I think the discussion is mainly about finetuning docs, so I would not prevent that for including the current state in 1.2.0

Current state looks fine to me.

One minor note about:

Back-ends may optimize this, but it is generally recommended to limit the data cubes to the required size as soon as possible.

I don't think it is clear for a novice user what "back-ends may optimize this" is about.
We could elaborate on that, but I think the sentence is good enough without that part:

It is generally recommended to limit the data cubes to the required size as soon as possible.

SerRichard · 2021-11-30T09:33:33Z

I don't think it is clear for a novice user what "back-ends may optimize this" is about. We could elaborate on that, but I think the sentence is good enough without that part:

Does this not also come across to a user that they may get different rates for the same processioning on different back-ends, depending which is optimized the best? In a distributed platform like this it's bound to be the case, but I wonder if it is beneficial to advertise it to the user (at least at the current stage).

Rest looks good to me though!

m-mohr · 2021-11-30T10:06:16Z

I'm not exactly sure how to solve this, because I think it's still important to say that users should carefully choose the amount of data to load. For now, I have reverted back to the original load_collection description as that's the one that had been agreed on by all openEO.org consortium partners before and load_collection/result are similar in their purpose except that it's a different data source so can share the same wording.

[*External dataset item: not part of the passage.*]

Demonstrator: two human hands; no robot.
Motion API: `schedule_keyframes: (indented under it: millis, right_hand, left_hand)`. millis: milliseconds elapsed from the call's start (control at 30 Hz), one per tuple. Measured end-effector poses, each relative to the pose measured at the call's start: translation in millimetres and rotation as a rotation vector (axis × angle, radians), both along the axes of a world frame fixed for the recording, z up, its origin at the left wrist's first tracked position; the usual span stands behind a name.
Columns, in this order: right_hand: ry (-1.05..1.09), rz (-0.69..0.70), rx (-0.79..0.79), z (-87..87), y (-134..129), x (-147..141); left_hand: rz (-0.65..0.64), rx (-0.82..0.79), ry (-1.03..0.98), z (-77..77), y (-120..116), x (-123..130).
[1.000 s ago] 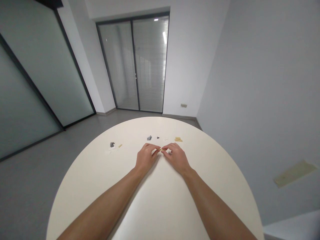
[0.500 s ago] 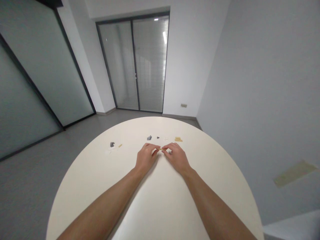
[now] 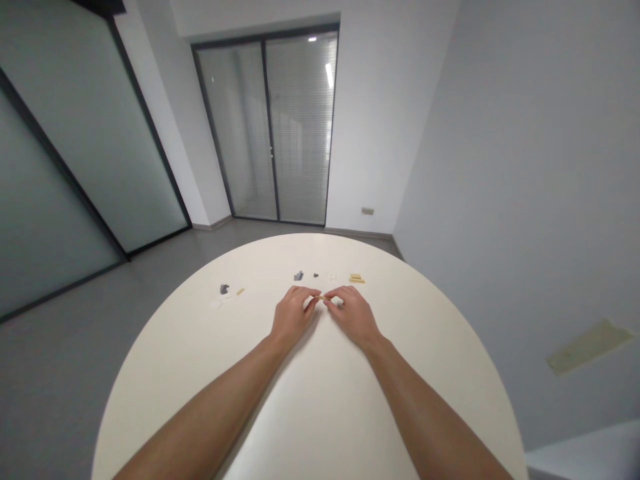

@SerRichard Yes, that could mean that costs differ between back-ends. We are here defining the overall processes for openEO so there's no fine-tuning here for openEO Platform. I don't think this is really a concern for Platform, but if it is, the Platform is free to remove this from the description.

jdries · 2021-11-30T10:21:11Z

So this would go into draft fro 1.2.0? Or really a full release? Do we have a confirmed implementation that supports the additional parameters?

Regarding docs: your problem is that you're writing for different audiences: backend developers vs end users.
For me, the primary docs for end users are the various guides and the dedicated client documentation. The process can and should also cater towards backend developers. If an end user chooses to use our spec as documentation, then he shouldn't be too confused when backend guidelines pop up in the description...

Regarding optimization differences: we should be very clear at this stage that users can and should try different backends to be sure that they optimize for cost, especially when they think the cost is too much or have some other bad experience.

m-mohr · 2021-11-30T10:29:53Z

So this would go into draft fro 1.2.0? Or really a full release? Do we have a confirmed implementation that supports the additional parameters?

Planned to go into draft now for a full release in the next 4 weeks, but of course, as an experimental proposal (where we already have several processes included without any implementation). I can also hold it back and only release it in 1.3.0 next year if that's important for anyone. Nevertheless, the process is simply a "merge" of a well-established process (load_collection) and the old load_result, so I don't think the description can be overly wrong. Of course, we may figure out that this won't work as of now, but then I think the main mitigation is to add STAC API support instead of removing the parameters again.

The primary reason for releasing soon is that once I start the greater set of changes for vector processes, I'd like to get the existing changes out first and have a clean basis so that we don't need to wait for the vector stuff to be completed.

Regarding docs: your problem is that you're writing for different audiences: backend developers vs end users. For me, the primary docs for end users are the various guides and the dedicated client documentation. The process can and should also cater towards backend developers. If an end user chooses to use our spec as documentation, then he shouldn't be too confused when backend guidelines pop up in the description...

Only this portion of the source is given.